### EXERCISE REQUIREMENTS
The expected output is the data below, restated word for word.
SUPPLIED INFORMATION Start Marker
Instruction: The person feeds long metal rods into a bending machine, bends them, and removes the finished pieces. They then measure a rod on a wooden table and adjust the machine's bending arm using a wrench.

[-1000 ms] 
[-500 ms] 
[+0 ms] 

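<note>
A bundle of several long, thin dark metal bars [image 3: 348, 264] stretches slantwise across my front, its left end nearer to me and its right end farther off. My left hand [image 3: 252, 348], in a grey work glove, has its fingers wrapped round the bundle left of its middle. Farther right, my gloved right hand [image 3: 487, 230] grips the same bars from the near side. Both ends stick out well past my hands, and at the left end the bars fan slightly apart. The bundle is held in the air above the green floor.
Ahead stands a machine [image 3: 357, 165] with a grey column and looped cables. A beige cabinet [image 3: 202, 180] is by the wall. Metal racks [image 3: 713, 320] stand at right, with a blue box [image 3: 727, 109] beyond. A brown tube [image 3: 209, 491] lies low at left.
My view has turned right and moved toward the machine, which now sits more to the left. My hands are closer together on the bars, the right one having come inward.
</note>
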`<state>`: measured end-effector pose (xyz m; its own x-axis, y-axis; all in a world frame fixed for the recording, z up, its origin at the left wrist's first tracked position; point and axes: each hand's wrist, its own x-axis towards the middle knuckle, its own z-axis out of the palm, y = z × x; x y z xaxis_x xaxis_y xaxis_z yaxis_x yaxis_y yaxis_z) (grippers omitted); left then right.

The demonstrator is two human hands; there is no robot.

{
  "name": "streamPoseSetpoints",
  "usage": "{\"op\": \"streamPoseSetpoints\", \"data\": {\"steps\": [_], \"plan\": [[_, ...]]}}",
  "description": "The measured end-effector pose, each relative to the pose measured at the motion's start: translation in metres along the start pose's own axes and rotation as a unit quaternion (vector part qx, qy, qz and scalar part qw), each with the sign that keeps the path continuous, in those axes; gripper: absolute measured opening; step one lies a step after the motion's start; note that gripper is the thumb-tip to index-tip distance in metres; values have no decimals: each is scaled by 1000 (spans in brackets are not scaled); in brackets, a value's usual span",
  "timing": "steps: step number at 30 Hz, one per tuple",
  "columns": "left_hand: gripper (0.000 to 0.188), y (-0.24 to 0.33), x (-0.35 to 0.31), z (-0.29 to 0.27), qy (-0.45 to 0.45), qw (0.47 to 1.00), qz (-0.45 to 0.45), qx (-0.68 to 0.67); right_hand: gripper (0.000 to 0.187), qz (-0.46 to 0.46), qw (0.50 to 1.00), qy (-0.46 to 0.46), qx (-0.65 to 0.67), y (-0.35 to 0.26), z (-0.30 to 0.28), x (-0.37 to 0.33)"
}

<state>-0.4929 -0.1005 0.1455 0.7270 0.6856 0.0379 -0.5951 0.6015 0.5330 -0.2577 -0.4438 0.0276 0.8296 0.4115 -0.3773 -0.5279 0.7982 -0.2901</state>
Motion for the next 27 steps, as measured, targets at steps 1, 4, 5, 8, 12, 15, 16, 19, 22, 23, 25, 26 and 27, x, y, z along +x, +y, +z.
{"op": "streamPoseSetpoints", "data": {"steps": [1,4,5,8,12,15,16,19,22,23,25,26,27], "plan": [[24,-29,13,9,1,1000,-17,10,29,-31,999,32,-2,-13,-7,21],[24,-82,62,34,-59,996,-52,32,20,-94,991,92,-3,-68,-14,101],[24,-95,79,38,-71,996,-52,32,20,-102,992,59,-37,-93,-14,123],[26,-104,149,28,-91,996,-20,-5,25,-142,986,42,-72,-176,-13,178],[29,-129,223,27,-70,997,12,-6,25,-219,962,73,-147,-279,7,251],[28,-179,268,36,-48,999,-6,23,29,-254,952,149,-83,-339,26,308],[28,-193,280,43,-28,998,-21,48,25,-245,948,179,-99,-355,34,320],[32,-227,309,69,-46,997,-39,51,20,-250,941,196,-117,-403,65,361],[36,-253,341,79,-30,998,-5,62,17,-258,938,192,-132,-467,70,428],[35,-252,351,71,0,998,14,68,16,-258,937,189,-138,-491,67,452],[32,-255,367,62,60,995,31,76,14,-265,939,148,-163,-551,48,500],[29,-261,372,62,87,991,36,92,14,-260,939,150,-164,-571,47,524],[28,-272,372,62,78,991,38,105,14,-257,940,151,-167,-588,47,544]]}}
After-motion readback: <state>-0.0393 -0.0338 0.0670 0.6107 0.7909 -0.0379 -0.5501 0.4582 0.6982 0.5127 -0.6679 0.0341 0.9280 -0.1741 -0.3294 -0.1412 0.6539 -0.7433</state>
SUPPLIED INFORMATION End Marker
### EXERCISE ANSWER
Instruction: The person feeds long metal rods into a bending machine, bends them, and removes the finished pieces. They then measure a rod on a wooden table and adjust the machine's bending arm using a wrench.

[-1000 ms] 
[-500 ms] 
[+0 ms] 

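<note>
A bundle of several long, thin dark metal bars [image 3: 348, 264] stretches slantwise across my front, its left end nearer to me and its right end farther off. My left hand [image 3: 252, 348], in a grey work glove, has its fingers wrapped round the bundle left of its middle. Farther right, my gloved right hand [image 3: 487, 230] grips the same bars from the near side. Both ends stick out well past my hands, and at the left end the bars fan slightly apart. The bundle is held in the air above the green floor.
Ahead stands a machine [image 3: 357, 165] with a grey column and looped cables. A beige cabinet [image 3: 202, 180] is by the wall. Metal racks [image 3: 713, 320] stand at right, with a blue box [image 3: 727, 109] beyond. A brown tube [image 3: 209, 491] lies low at left.
My view has turned right and moved toward the machine, which now sits more to the left. My hands are closer together on the bars, the right one having come inward.
</note>
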`<state>`: measured end-effector pose (xyz m; its own x-axis, y-axis; all in a world frame fixed for the recording, z up, its origin at the left wrist's first tracked position; point and axes: each hand's wrist, its own x-axis towards the middle knuckle, its own z-axis out of the palm, y = z × x; x y z xaxis_x xaxis_y xaxis_z yaxis_x yaxis_y yaxis_z) (grippers omitted); left then right.

The demonstrator is two human hands; there is no robot.

{
  "name": "streamPoseSetpoints",
  "usage": "{\"op\": \"streamPoseSetpoints\", \"data\": {\"steps\": [_], \"plan\": [[_, ...]]}}",
  "description": "The measured end-effector pose, each relative to the pose measured at the motion's start: translation in metres along the start pose's own axes and rotation as a unit quaternion (vector part qx, qy, qz and scalar part qw), each with the sign that keeps the path continuous, in those axes; gripper: absolute measured opening; step one lies a step after the motion's start; note that gripper is the thumb-tip to index-tip distance in metres; values have no decimals: each is scaled by 1000 (spans in brackets are not scaled); in brackets, a value's usual span",
  "timing": "steps: step number at 30 Hz, one per tuple",
  "columns": "left_hand: gripper (0.000 to 0.188), y (-0.24 to 0.33), x (-0.35 to 0.31), z (-0.29 to 0.27), qy (-0.45 to 0.45), qw (0.47 to 1.00), qz (-0.45 to 0.45), qx (-0.68 to 0.67); right_hand: gripper (0.000 to 0.187), qz (-0.46 to 0.46), qw (0.50 to 1.00), qy (-0.46 to 0.46), qx (-0.65 to 0.67), y (-0.35 to 0.26), z (-0.30 to 0.28), x (-0.37 to 0.33)"
}

<state>-0.4929 -0.1005 0.1455 0.7270 0.6856 0.0379 -0.5951 0.6015 0.5330 -0.2577 -0.4438 0.0276 0.8296 0.4115 -0.3773 -0.5279 0.7982 -0.2901</state>
Motion for the next 27 steps, as measured, targets at steps 1, 4, 5, 8, 12, 15, 16, 19, 22, 23, 25, 26 and 27, x, y, z along +x, +y, +z.
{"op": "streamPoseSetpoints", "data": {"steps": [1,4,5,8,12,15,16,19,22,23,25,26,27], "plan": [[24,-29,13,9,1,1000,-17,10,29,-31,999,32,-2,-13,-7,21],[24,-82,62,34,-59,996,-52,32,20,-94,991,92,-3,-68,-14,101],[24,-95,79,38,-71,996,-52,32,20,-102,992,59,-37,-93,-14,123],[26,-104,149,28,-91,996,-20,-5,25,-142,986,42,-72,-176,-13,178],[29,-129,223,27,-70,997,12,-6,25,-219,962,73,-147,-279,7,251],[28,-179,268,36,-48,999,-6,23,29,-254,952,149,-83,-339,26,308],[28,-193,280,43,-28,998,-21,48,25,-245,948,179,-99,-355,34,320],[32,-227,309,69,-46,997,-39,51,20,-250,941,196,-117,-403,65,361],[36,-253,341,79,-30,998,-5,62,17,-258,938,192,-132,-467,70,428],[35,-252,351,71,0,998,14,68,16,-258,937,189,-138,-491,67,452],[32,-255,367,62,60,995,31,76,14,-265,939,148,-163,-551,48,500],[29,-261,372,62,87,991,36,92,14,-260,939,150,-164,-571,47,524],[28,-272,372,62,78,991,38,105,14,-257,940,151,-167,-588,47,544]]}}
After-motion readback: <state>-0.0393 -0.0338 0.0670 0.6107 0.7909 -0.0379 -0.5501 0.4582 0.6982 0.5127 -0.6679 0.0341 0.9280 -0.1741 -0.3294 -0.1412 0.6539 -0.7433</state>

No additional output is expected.